On its face,
Ned Rorem's music should be much more popular than it is, due to its accessible tonality, interesting harmonies, and melodiousness -- the composer's strongest suit. Yet because of a certain vagueness of character that makes much of his music seem enigmatic in mood and emotionally ambivalent,
Rorem's works remain more admired and talked about than truly appreciated, and in many cases, they are still infrequently recorded. Listening to this 2007 Centaur release of
Rorem's three piano sonatas, one can easily detect an agreeable,
Poulenc-like esprit in the Sonata No. 2 (1950); find shades of jazz, popular songs, and neo-Classicism in the Sonata No. 3 (1954); and feel the influence of
Aaron Copland in the Sonata No. 1 (1948); all of these positive features should attract many curious listeners to these pieces, and the robust and sympathetic performances by
Thomas Lanners may go far to persuade skeptics of these pieces' value.

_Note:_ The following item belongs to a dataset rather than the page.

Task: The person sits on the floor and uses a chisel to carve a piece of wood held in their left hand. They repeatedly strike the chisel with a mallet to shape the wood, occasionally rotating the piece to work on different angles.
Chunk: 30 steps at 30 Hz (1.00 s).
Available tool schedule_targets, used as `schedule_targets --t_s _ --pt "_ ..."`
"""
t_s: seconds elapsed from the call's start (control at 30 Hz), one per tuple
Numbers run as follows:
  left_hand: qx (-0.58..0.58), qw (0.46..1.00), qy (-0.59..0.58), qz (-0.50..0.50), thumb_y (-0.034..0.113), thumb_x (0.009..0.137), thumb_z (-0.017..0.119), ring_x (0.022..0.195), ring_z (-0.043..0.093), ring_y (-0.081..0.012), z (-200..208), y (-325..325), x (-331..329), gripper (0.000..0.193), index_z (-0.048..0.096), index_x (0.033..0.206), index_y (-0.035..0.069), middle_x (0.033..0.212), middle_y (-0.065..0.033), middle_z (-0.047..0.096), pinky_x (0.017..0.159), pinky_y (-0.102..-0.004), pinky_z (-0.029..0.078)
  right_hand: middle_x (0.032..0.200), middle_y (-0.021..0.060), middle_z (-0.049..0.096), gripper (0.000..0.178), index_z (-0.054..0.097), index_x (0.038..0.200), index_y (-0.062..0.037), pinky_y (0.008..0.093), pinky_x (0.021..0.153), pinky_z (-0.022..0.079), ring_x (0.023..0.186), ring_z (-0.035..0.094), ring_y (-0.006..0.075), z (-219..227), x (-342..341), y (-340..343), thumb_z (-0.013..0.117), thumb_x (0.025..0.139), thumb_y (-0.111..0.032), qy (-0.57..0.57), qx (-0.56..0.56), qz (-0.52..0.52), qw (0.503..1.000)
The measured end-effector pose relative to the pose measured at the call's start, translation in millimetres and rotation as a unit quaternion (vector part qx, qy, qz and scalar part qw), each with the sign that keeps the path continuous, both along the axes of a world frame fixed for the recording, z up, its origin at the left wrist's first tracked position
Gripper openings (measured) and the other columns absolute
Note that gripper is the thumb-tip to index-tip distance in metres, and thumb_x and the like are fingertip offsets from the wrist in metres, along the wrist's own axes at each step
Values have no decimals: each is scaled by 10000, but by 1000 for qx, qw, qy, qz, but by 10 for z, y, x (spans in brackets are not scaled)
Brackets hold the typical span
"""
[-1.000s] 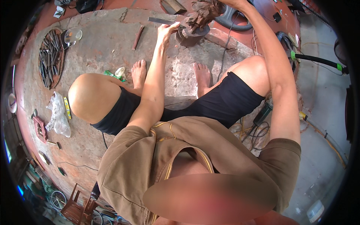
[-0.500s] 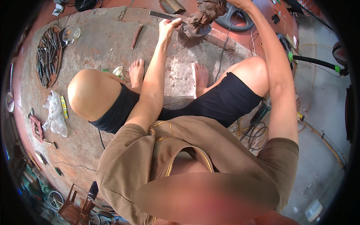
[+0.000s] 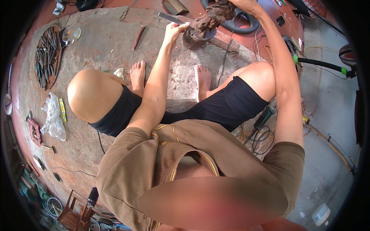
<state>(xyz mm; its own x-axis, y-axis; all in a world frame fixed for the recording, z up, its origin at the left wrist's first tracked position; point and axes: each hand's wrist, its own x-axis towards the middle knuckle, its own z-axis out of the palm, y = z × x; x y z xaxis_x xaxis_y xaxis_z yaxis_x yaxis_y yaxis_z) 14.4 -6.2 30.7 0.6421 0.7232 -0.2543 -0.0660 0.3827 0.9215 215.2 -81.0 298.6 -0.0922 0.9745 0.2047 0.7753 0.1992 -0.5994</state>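
Head camera: the left hand (image 3: 177,30) at twelve o'clock pinches a flat grey tool (image 3: 169,17); the right hand (image 3: 249,6) at one meets the dark carving (image 3: 210,20) at half past twelve, its grip unclear to me. I'd steady the work before pressing.

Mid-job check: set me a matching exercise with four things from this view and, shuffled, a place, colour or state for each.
Things:
1. flat bar
2. carved piece
3. plastic bag
4. oval basket

Descriptions:
A. beside a narrow yellow strip
B. full of dark, slender pieces
C. held in the left hand
D. reddish-brown, with a rough, knobbly surface

Right pairs: 1-C, 2-D, 3-A, 4-B
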Motion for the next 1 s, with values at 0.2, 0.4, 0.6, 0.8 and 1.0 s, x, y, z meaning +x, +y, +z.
schedule_targets --t_s 0.2,0.4,0.6,0.8,1.0 --pt "-21 997 -32 62 235 771 775 725 658 -168 -98 145 -204 299 628 881 -1 815 -100 697 709 -288 504 736 67 618 203 685 768 -22 302 699 456 739 576 164 -83 -149 220 490 709 -19 76 -69 50 993" --pt "-90 992 -59 63 241 796 753 779 670 -195 -247 -23 -133 329 580 919 -11 834 -116 694 734 -311 520 742 70 626 226 674 793 -17 302 679 461 707 575 166 12 -190 63 483 670 -23 55 -54 4 997" --pt "-100 994 -26 44 194 819 728 749 654 -175 137 -230 -118 241 599 888 2 872 -89 702 735 -313 539 995 61 660 203 700 955 -109 357 945 421 1024 571 240 -244 -95 28 579 793 -88 -153 56 -18 986" --pt "-102 993 -54 39 202 836 717 730 637 -143 -127 -127 -166 231 585 911 28 903 -60 708 717 -292 522 1122 132 564 304 627 1121 -151 413 941 436 1070 545 317 -360 -137 144 573 830 -224 -143 61 -78 985" --pt "-122 990 -67 26 165 833 718 757 677 -176 -172 -171 -87 223 569 912 19 906 -106 701 690 -288 543 1169 121 539 352 597 1167 -164 447 871 481 1030 583 343 -310 -192 -134 541 836 -270 -189 -22 -189 963"
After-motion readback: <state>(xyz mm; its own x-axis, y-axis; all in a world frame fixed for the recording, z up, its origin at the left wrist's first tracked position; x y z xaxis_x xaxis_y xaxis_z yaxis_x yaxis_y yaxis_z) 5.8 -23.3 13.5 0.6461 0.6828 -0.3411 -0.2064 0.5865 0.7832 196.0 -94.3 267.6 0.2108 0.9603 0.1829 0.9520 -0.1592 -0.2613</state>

However, the music in all three sonatas feels superficial and seems stylistically imitative, and despite the obvious competence of
Rorem's invention, the results are not deeply affecting or strikingly original.
Lanners delivers the music with great skill, sensitivity, and enthusiasm, and ordinarily that should be enough to make the sonatas convincing. But they are strangely hard to remember for any salient features; though they leave a pleasant impression, in the end they are expressively elusive and unsatisfying. Centaur's sound is clean and focused, with realistic presence.